Gotalovec, which means founded by Gotal, was established by the noble Gotal family in the thirteenth century. It primarily consisted of the medieval fort of Gotalovec (dated 1322), and the surrounding villages. It was in the possession of the Gotal family until 1740 when it was transferred by inheritance to the Somogy and later on the Bedekovic Komorski family. Finally, in the late 18th century it was incorporated by the noble Erdody family into their estate. In the nearby locality of Gotalovec, no trace of the former fort or later castle can presently be found as the remains of the latter were used as building material during construction of a nearby road. It is known however that the fort was situated some 100 to 200 cmeters from one of the source of the river Krapina; in 1988, one could clearly distinguish three levels under an orchard and an access through a hole in a bush which was no more accessible in 2002. Old people sead it gave access to a large room (some sort of wardroom) they visited as children. The 1500 castle was located westward from the fort. 

Modern Gotalovec is a peaceful and quite village. Nowadays it is famous for the spring of Bistra water which is located nearby Gotalovec in the foothills of the Ivanscica hill.

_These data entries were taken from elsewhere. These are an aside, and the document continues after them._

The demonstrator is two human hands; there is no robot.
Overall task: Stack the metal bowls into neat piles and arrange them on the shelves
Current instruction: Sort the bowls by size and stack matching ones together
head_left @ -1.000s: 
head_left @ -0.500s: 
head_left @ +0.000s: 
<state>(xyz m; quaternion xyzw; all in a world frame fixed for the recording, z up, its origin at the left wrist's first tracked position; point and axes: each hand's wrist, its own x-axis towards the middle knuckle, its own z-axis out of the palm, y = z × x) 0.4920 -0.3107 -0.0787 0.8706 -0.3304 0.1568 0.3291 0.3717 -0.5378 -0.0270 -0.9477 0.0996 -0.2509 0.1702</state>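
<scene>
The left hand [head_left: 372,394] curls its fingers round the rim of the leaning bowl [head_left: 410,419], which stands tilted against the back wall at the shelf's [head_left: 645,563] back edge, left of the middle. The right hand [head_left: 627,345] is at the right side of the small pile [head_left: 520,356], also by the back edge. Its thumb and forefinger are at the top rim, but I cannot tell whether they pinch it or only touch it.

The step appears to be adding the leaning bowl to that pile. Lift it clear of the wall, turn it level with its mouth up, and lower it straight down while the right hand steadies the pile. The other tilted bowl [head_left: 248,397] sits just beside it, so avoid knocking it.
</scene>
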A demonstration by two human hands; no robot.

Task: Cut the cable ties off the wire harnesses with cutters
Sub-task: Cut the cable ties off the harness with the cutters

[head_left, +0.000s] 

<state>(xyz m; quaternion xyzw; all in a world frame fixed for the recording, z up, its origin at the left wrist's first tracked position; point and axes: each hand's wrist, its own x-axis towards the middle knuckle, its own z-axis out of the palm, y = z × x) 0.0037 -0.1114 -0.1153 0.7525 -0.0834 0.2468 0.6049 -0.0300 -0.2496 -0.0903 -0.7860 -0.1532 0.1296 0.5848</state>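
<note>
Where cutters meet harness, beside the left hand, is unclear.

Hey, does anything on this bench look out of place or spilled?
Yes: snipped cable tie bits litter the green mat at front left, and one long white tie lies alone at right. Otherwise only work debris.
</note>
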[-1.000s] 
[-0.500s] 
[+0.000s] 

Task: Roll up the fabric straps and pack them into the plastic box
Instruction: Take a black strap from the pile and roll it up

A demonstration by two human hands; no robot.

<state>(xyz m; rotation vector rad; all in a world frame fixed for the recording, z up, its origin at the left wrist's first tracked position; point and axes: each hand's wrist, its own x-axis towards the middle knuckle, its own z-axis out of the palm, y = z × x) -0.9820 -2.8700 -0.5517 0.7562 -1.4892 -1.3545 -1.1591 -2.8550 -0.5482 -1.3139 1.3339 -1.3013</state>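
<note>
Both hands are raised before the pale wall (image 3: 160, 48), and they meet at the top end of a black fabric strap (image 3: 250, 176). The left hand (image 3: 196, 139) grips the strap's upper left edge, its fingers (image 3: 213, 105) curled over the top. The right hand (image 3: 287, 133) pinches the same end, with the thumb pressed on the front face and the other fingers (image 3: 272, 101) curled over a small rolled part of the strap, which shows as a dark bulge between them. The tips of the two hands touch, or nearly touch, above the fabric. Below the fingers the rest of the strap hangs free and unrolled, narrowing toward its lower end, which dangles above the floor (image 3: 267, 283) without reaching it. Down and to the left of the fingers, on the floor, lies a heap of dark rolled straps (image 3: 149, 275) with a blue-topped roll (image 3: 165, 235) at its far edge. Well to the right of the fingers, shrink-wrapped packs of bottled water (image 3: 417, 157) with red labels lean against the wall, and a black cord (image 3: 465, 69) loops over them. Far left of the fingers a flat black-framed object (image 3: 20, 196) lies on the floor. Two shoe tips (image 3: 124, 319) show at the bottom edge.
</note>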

Gotalovec is inhabited by friendly and hospitable people. It is well known for its distinguished Hladika family. The Hladikas of Gotalovec are hosts of the annual party taking place in late August every year when family, friends and people from nearby localities seize the opportunity to relax over a cup of home-made 'Viljamovka' (alcoholic drink made of Williams pears), a glass of good wine and barbecue. The Hladika family is also an up-and-coming manufacturer of this drink.

Gotalovec is also known for its natural beauties, its swimming pools and mild climate.